I'm not a big fan of advertising for folks who are not paying me to do so. However, i can overlook a few logos for the ride of this bike.... Hell, it could say Time in pink with gold flake clear coat and it would still be the nicest riding bike out there.


----------



## [email protected] (Sep 23, 2005)

manhattanproj said:


> hmmm, i wonder what the bike will look like with red bar tape? with black tape, it looks pretty cool, kinda like batmobile-ish.

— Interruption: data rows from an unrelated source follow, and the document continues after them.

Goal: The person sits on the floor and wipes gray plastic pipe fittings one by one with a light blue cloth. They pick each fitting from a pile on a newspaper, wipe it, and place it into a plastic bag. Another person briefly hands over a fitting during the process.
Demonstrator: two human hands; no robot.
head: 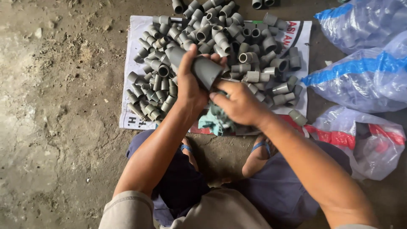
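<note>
Crouched knees [186,186], left hand [190,87] fingers gripping grey fitting [205,70], right hand [239,104] perhaps clutching rag [214,121], dirt floor [55,106].

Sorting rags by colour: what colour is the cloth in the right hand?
Teal-green cloth, bunched under the right hand; head view.

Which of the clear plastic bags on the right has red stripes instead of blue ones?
The bag nearest the person, lowest in the picture beside the right arm. It has red bands; the two bags above it have blue bands.
</note>
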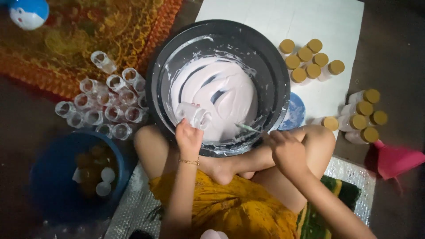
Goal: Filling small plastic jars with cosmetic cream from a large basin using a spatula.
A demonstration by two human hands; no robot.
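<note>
- Left hand (188, 136) grips a small clear bottle (195, 116), tipped over the white cream in the black basin (155, 84).
- Right hand (285, 148) pinches a thin stick (248, 128) at the basin's near rim.
- Empty bottles (104, 104) lie left; capped bottles (310, 59) stand right.

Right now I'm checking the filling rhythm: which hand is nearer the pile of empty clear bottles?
Left. The left hand holds a clear bottle over the basin, just right of the pile. The right hand is across the basin.
</note>
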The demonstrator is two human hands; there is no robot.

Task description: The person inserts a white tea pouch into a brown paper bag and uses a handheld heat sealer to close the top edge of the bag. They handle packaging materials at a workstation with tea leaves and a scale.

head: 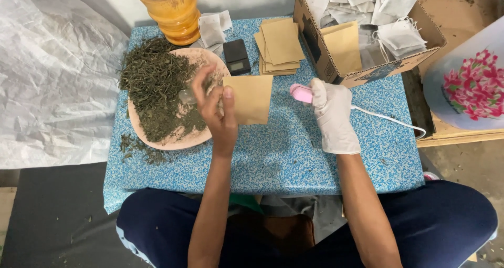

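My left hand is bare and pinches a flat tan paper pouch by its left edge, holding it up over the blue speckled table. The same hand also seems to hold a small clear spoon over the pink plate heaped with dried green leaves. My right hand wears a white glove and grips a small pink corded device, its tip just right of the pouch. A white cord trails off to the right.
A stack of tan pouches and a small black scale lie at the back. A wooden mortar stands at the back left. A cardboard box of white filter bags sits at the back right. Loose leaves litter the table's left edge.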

We took the red tape off... it looked too gawdy... kinda the same effect that red tires have.


----------



## [email protected] (Sep 23, 2005)

Here's one we just finished


----------



## funknuggets (Feb 4, 2004)

*Nice prediction...*



[email protected] said:


> As this is a Pro - Tour bike, I can see their reasoning for the all of the branding...
> they want you to know which bike Bettini is riding when he wins the WC this year
> 
> [\QUOTE]
> ...


----------



## [email protected] (Sep 23, 2005)

funknuggets said:


> [email protected] said:
> 
> 
> > As this is a Pro - Tour bike, I can see their reasoning for the all of the branding...
> ...


----------



## santabarbara (Nov 27, 2004)

What is the cylindrical piece of Aluminum that comes w/ the Ulteam frames? I haven't a clue. It measures about 2" in diameter, and 2" in length. ??


----------



## [email protected] (Sep 23, 2005)

santabarbara said:


> What is the cylindrical piece of Aluminum that comes w/ the Ulteam frames? I haven't a clue. It measures about 2" in diameter, and 2" in length. ??

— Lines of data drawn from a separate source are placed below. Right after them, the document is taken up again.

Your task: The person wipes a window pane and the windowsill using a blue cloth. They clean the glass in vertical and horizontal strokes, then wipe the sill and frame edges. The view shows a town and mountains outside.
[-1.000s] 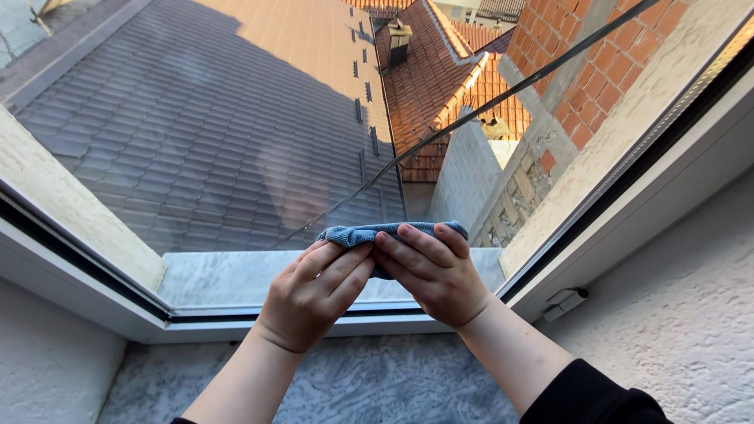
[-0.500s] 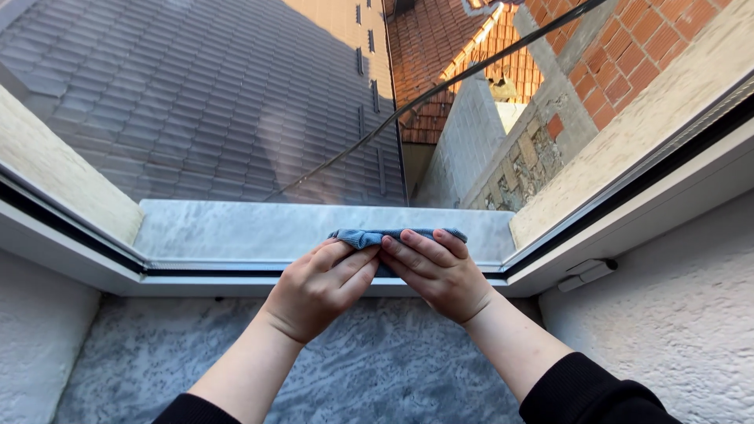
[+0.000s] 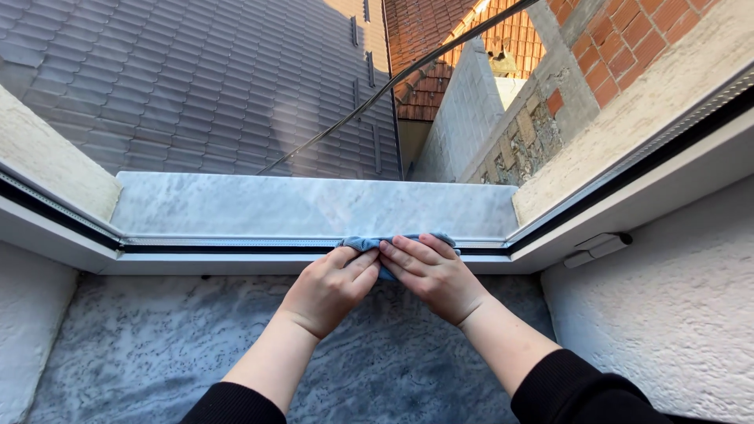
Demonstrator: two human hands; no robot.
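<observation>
A folded blue cloth [image 3: 361, 243] lies pressed against the bottom of the window pane [image 3: 259, 102], right at the lower white frame [image 3: 196, 257]. Both hands hold it there. My left hand [image 3: 330, 286] covers its left part with fingers curled over the cloth. My right hand [image 3: 432, 275] presses flat on its right part, fingertips touching the left hand's. Most of the cloth is hidden under the fingers.
A grey marbled inner sill [image 3: 157, 353] lies below the frame, with rough white plaster walls [image 3: 675, 290] on both sides. A white hinge cover [image 3: 601, 247] sits on the right frame. Outside are a marble ledge [image 3: 298, 208], tiled roofs and a cable.
Both hands have slid the cloth down the glass, from mid-pane to the bottom edge at the frame. The view has tilted downward, showing more of the inner sill.
</observation>
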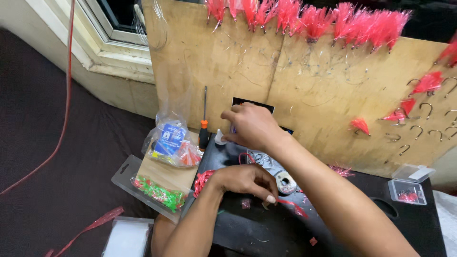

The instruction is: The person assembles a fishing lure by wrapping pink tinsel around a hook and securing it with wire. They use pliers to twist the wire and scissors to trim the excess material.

That is a cutting guide for your seat tube.


----------



## santabarbara (Nov 27, 2004)

Ah, thanks. Daws, is the Campy hiddenset/integrated head set compatible w/ the Time HS? I hear that the stock stem can be fidgety.


----------



## gibson00 (Aug 7, 2006)

[email protected] said:


> I will note that if I had my way, this bike would have the Time ASX Titan crankset (availability issue)

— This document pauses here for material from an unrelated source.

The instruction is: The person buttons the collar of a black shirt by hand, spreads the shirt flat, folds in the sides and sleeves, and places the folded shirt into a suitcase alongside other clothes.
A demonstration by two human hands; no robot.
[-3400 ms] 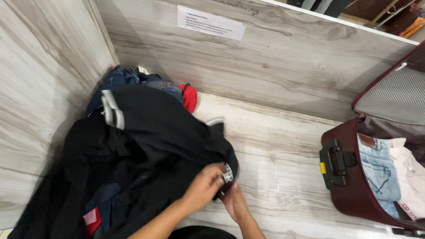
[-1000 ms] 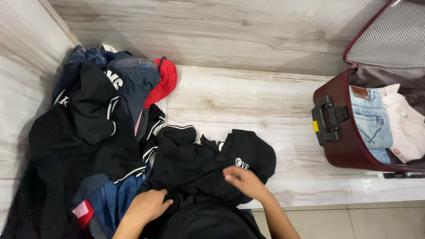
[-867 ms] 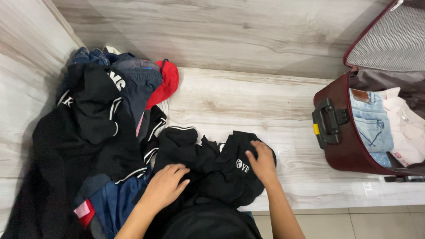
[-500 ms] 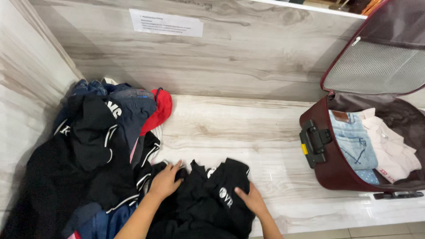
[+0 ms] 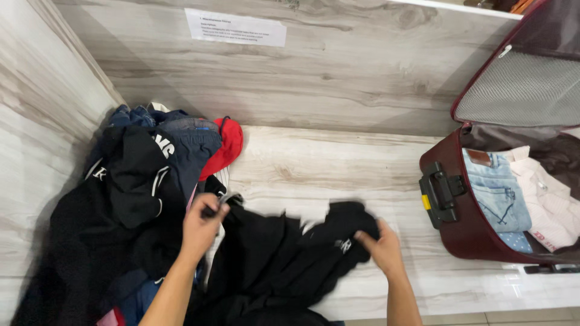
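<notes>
A black garment (image 5: pixel 284 256) with a small white logo lies spread on the pale wood-grain counter (image 5: pixel 338 163) in front of me. My left hand (image 5: pixel 202 226) grips its upper left corner, next to the clothes pile. My right hand (image 5: pixel 380 249) pinches its right end near the logo. The cloth is stretched between the two hands and looks blurred from motion.
A heap of dark clothes (image 5: pixel 115 211), with blue jeans and a red piece (image 5: pixel 226 148), fills the left corner. An open maroon suitcase (image 5: pixel 459 226) at the right holds light jeans (image 5: pixel 496 193) and a pink shirt. A paper notice (image 5: pixel 235 28) is stuck on the back wall.
Both hands have moved apart and taken hold of the black garment's ends, pulling it wider across the counter. The view has shifted slightly.
</notes>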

Gorgeous bike. But I'm not sure I'd trust Time cranksets. Seems like there are a decent amount of stronglight crank issues, and guess who makes the time crankset, like this one:

http://weightweenies.starbike.com/phpBB2/viewtopic.php?t=21075&highlight=


----------



## Petteri (Feb 9, 2005)

[email protected] said:


> I had the oppurtunity to build quite possibly the nicest UL Team I've put together yet. I'm looking at this from an aesthetics point of veiw rather than rideability (though I'm sure it will be a blast to ride.)
> 
> I will note that if I had my way, this bike would have the Time ASX Titan crankset (availability issue) and '07 Record brakes (again, availability.) I wouldn't ride that saddle even if you gave it to me, but it sure is purty... Enjoy the pics


My PC just got the new wallpaper ! Great work (and nice wheels, have the same set in my C40). What size is this frame ?

Cheers,
Petteri


----------



## jsmst32 (Sep 29, 2004)

hi.
Quick Question...I have a Ulteam, but mine has a Time Quick Set headset. It looks like you and all of these bikes posted have a different headset. What is it and why not the Quick Set? Mine has been loosening lately. Is that why?

Thanks


----------



## santabarbara (Nov 27, 2004)

All of the pics posted have the Quick Set. There is no other headset that will work on the Ulteam besides the Quick Set. Tighten it, and you should be fine.


----------